Mümin rızık endişesi taşımaz, rızkı verenin Yüce Allah olduğunu bilir ve buna inanır. Nitekim Hûd suresinde (ayet: 6) şöyle buyurmuştur:
وَمَا مِنْ دَابَّةٍ فِي الْأَرْضِ إِلَّا عَلَى اللَّهِ رِزْقُهَا
“Yeryüzünde hareket eden -insan ve diğer- bütün canlıların rızkını veren Allah’tır.”
Ayette geçen “dâbbe” debelenen, yürüyen, hareket eden canlı varlık demektir. Allah sadece insanların değil, bütün canlıların rızkını verendir, Razzâk-ı âlemdir. Nitekim Ankebût Suresinin 60’ıncı ayetinde bu husus şöyle ifade edilmiştir:
وَكَأَيِّنْ مِنْ دَابَّةٍ لَا تَحْمِلُ رِزْقَهَا اللَّهُ يَرْزُقُهَا وَإِيَّاكُمْ وَهُوَ السَّمِيعُ الْعَلِيمُ
“Nice canlı yaratıklar vardır ki -güçsüz ve zayıf oldukları için- rızıklarını temin edemezler. Allah onların da sizin de rızkını verir. Çünkü o rızık isteyen her canlıyı işitendir, her birinin ihtiyacını bilendir.”
Görüldüğü gibi Yüce Allah kullarının rızkına kefil olduğunu vadetmiş ve bunu muhtelif ayetlerde açıklamıştır: “Rabbimin vadi haktır. (Kehf, 18/98).
Rum Suresinin ilk ayetlerinde İranlılarla yapılan savaşta yenilen Rumların birkaç sene içerisinde tekrar galip gelecekleri anlatıldıktan sonra:
“Bu Allah’ın vadidir. Allah vadinden caymaz, fakat insanların çoğu bunu bilmezler”. (Rum, 30/6) buyrulmuştur.
Bizim inanç ve kültürümüzde “Allah kulunu aç bırakmaz, kulunu kısmetiyle beraber yaratır”, “Kulunu yaratan kısmetini de yaratır”, “Ağılda oğlak doğsa ovada otu biter” fikri hâkimdir.
Hiçbir canlı yoktur ki, daha o dünyaya gelmeden rızkı yaratılmış olmasın. Var olan her canlı kendi rızkını yer, hiçbir yaratık bir başkasının rızkını yiyemez.

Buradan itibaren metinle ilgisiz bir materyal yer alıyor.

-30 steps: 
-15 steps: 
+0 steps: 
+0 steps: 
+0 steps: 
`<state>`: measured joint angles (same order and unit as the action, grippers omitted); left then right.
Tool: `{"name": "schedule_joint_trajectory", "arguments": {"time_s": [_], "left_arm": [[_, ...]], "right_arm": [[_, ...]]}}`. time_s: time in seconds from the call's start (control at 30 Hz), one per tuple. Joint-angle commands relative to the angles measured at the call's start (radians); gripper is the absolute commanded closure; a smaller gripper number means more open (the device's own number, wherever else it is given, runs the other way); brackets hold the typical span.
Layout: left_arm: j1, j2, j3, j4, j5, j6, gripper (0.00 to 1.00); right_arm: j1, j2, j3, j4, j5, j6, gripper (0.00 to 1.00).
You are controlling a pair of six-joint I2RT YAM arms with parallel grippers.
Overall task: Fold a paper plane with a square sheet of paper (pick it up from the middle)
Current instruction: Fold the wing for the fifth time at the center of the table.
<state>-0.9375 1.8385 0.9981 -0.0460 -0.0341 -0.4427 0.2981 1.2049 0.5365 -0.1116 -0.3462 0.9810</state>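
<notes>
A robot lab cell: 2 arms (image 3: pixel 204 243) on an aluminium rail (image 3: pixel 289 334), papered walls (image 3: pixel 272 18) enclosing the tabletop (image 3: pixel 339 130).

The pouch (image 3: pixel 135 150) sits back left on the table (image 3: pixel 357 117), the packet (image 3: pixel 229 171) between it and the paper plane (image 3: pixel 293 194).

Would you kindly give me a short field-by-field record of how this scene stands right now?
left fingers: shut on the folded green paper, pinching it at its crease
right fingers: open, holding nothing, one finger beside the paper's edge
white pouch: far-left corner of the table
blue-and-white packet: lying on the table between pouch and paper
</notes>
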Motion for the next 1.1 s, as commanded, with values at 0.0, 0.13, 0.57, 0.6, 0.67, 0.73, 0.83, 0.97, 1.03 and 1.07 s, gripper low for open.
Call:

عَنْ حَبَّةَ، وَسَوَاءٍ ابْنَيْ خَالِدٍ، قَالَا: دَخَلْنَا عَلَى النَّبِيِّ صلعم وَهُوَ يُعَالِجُ شَيْئًا، فَأَعَنَّاهُ عَلَيْهِ، فَقَالَ: “لَا تَيْأَسَا مِنْ الرِّزْقِ مَا تَهَزَّزَتْ رُؤوسُكُمَا، فَإِنَّ الْإِنْسَانَ تَلِدُهُ أُمُّهُ أَحْمَرَ، لَيْسَ عَلَيْهِ قِشْرٌ، ثُمَّ يَرْزُقُهُ اللَّهُ عَزَّ وَجَلَّ”
Peygamber Efendimiz “başlarınız hareket ettiği (yaşadığınız) sürece rızık konusunda ümitsizliğe düşmeyin. Annesi insanı, kıpkırmızı ve çıplak olarak doğurur. Sonra Yüce Allah onun rızkını verir.” İbn Mâce, Zühd, 14)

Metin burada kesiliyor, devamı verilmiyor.